= ACTIVITY =
Below is a listing. Quote from it, exactly, the lines from the one containing "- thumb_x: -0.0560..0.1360" down to the one containing "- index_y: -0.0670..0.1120", both ends included, and nothing else.

··········

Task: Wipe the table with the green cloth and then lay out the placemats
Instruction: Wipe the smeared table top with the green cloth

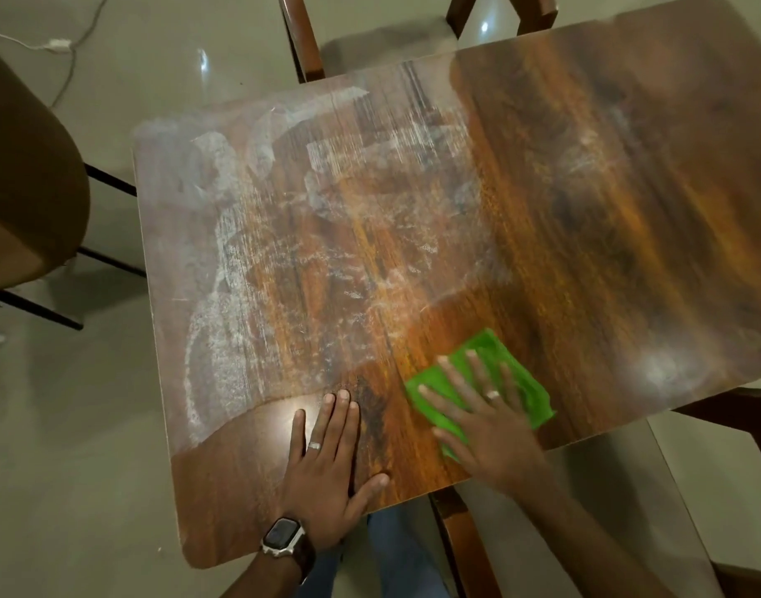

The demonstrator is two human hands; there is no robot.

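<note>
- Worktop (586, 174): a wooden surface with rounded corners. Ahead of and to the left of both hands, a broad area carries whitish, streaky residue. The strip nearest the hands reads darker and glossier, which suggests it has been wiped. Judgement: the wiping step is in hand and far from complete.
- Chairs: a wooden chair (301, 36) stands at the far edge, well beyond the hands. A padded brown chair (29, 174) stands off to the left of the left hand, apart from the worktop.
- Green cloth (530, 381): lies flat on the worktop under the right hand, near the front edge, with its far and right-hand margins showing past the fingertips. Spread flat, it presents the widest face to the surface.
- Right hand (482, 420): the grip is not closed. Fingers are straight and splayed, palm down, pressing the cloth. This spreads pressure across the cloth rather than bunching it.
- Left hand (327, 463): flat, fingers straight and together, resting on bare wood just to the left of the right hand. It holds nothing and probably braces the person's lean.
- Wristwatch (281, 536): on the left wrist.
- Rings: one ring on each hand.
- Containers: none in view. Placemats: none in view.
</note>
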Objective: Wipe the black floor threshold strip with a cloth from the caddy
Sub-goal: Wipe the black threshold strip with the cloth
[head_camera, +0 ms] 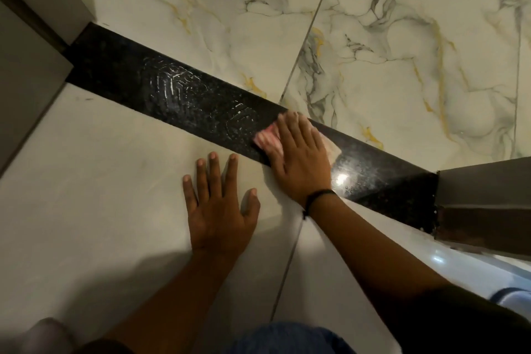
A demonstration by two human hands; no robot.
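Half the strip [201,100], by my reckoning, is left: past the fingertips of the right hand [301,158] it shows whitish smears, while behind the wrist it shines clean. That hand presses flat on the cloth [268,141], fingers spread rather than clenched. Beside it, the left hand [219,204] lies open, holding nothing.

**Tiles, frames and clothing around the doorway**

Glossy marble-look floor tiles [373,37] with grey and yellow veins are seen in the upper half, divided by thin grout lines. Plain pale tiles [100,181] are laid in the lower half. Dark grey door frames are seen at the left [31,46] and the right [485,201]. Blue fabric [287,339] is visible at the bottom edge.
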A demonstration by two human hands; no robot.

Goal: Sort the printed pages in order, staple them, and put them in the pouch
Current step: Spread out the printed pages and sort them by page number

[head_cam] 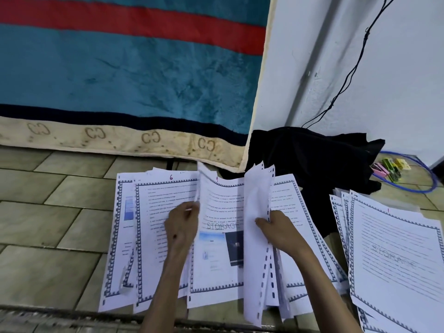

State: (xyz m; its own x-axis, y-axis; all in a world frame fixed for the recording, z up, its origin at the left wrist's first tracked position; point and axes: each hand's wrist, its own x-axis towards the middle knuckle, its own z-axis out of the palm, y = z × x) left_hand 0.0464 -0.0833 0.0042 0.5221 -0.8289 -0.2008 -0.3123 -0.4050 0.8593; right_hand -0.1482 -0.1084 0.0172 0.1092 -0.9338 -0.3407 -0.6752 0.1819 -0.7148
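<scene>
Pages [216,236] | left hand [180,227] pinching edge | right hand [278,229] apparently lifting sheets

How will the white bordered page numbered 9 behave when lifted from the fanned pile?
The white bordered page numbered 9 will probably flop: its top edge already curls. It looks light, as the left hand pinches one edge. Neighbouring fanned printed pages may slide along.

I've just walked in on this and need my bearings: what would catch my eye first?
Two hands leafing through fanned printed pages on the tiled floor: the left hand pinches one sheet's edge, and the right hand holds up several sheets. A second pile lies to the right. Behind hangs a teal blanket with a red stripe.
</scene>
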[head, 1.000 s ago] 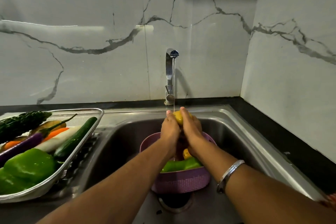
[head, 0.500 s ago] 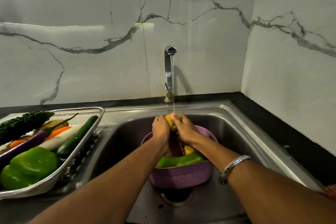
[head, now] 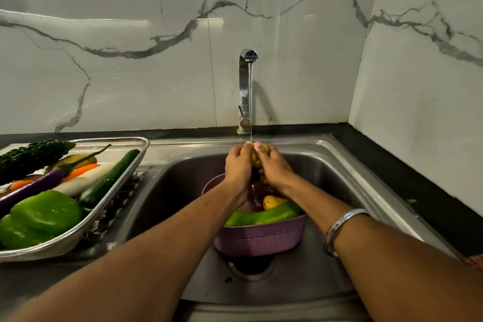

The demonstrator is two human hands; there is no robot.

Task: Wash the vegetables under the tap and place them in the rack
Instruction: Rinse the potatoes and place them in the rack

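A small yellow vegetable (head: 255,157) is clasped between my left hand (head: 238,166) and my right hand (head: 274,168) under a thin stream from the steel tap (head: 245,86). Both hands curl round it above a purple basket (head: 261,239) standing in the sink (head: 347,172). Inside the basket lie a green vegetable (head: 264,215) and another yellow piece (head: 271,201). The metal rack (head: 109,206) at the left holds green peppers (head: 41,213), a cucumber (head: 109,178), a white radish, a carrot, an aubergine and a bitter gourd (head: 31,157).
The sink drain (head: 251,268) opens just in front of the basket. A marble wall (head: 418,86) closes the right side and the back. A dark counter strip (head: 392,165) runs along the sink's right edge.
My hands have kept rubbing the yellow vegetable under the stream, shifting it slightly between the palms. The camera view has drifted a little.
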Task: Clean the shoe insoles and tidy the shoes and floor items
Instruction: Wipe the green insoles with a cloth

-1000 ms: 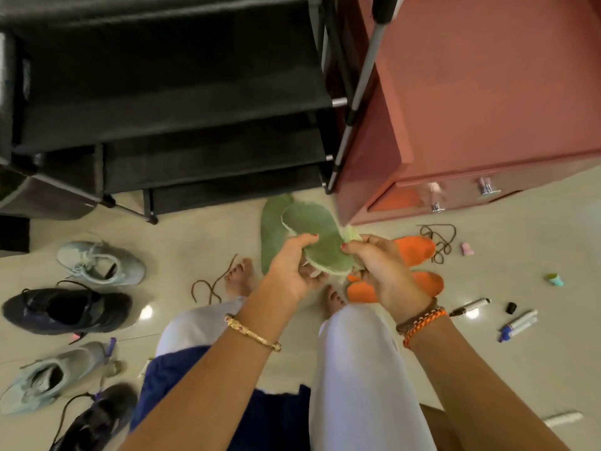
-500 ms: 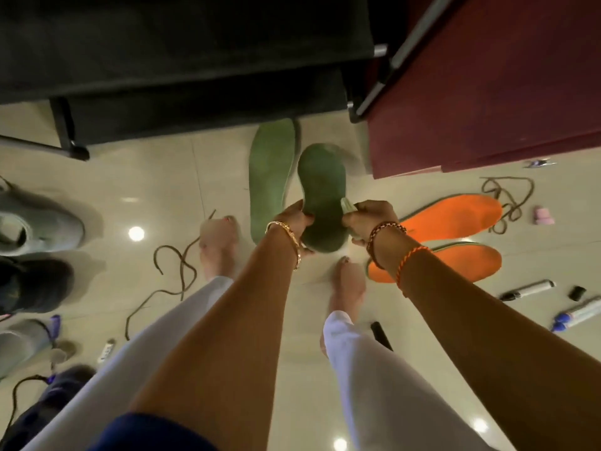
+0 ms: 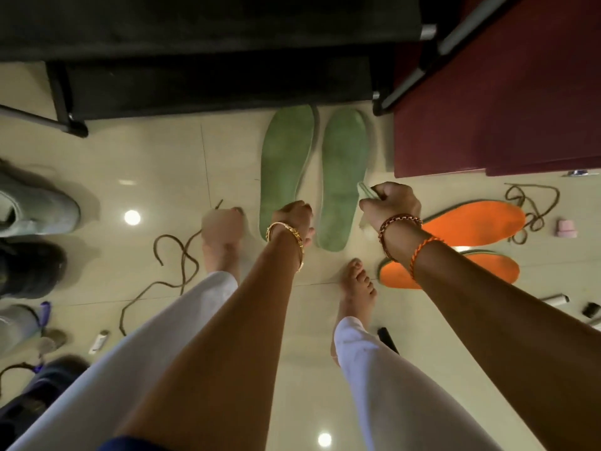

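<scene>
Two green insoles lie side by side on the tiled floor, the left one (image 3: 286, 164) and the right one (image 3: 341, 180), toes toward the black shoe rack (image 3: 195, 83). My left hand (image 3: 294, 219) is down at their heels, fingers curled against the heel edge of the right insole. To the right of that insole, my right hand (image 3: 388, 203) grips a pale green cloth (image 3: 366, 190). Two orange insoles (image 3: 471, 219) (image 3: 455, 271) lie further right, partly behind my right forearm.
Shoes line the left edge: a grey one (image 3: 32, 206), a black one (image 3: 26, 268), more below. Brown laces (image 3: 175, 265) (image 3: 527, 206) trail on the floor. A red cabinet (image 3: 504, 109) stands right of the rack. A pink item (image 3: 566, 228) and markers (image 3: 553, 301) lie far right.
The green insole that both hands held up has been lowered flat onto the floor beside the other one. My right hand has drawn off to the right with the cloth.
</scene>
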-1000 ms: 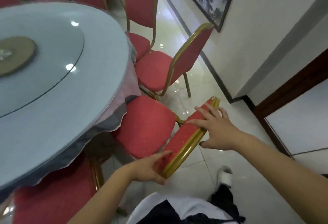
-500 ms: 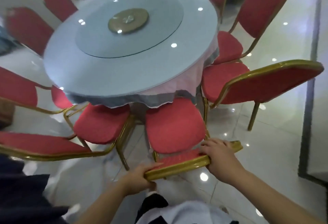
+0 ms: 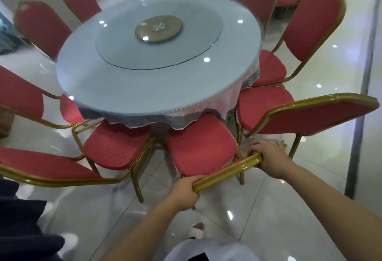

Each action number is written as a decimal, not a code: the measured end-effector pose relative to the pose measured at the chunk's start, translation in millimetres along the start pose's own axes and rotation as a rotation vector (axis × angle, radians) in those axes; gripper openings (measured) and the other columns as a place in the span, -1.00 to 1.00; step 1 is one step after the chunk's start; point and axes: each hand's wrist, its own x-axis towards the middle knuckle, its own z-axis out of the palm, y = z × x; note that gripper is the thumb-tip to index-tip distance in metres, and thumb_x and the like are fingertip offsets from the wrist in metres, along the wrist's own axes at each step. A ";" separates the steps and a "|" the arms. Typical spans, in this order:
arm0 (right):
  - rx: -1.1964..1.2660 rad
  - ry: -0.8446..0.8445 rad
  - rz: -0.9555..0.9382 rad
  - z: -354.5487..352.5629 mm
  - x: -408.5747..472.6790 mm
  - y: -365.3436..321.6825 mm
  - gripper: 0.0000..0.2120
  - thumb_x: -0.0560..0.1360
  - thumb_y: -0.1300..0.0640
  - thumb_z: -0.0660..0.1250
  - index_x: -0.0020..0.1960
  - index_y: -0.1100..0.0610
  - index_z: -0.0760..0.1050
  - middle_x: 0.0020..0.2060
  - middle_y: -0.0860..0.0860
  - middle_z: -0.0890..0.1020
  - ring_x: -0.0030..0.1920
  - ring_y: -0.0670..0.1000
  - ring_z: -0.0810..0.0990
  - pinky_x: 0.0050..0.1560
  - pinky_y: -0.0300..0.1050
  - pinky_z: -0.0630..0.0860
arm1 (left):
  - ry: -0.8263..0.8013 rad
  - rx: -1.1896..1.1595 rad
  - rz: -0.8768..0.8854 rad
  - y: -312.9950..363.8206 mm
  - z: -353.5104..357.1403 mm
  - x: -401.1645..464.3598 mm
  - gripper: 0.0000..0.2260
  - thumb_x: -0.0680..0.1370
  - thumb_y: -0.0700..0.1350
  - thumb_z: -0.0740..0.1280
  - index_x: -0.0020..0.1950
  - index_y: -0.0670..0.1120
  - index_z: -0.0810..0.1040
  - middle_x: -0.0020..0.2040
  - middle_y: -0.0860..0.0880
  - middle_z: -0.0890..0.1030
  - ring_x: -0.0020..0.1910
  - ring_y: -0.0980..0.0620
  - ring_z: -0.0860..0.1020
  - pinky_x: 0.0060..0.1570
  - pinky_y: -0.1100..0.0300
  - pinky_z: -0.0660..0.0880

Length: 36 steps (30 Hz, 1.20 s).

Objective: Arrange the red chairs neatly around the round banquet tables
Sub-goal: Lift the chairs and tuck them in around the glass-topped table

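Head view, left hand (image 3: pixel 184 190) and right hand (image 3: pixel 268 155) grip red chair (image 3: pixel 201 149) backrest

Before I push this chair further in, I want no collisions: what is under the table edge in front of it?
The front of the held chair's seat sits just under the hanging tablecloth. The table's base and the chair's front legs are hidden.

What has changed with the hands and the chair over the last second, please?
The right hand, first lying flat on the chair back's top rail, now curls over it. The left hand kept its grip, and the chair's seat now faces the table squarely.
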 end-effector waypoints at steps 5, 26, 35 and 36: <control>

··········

= ANSWER TO THE PROBLEM =
  - thumb_x: -0.0560..0.1360
  - thumb_y: -0.1300..0.0640
  - thumb_z: -0.0660..0.1250
  - index_x: -0.0020..0.1960
  - index_y: -0.1100..0.0610
  - index_z: -0.0760..0.1050
  - middle_x: 0.0020..0.2060
  - middle_y: -0.0860..0.0860
  - middle_z: -0.0890..0.1020
  - ring_x: -0.0030..0.1920
  - ring_y: -0.0670..0.1000
  - ring_z: -0.0810..0.0990
  - pinky_x: 0.0050..0.1560
  - pinky_y: -0.0300..0.1050
  - pinky_z: -0.0630..0.0860
arm1 (left):
  - ry: -0.8263..0.8013 rad
  - rx: -1.1896..1.1595 rad
  - rz: -0.8768..0.8854 rad
  - y: -312.9950..363.8206 mm
  - z: -353.5104..357.1403 mm
  - x: -401.1645..464.3598 mm
  - gripper: 0.0000..0.2260
  - thumb_x: -0.0680..0.1370
  - thumb_y: -0.0700..0.1350
  - thumb_z: -0.0740..0.1280
  - index_x: -0.0020..0.1950
  - index_y: -0.0670..0.1120

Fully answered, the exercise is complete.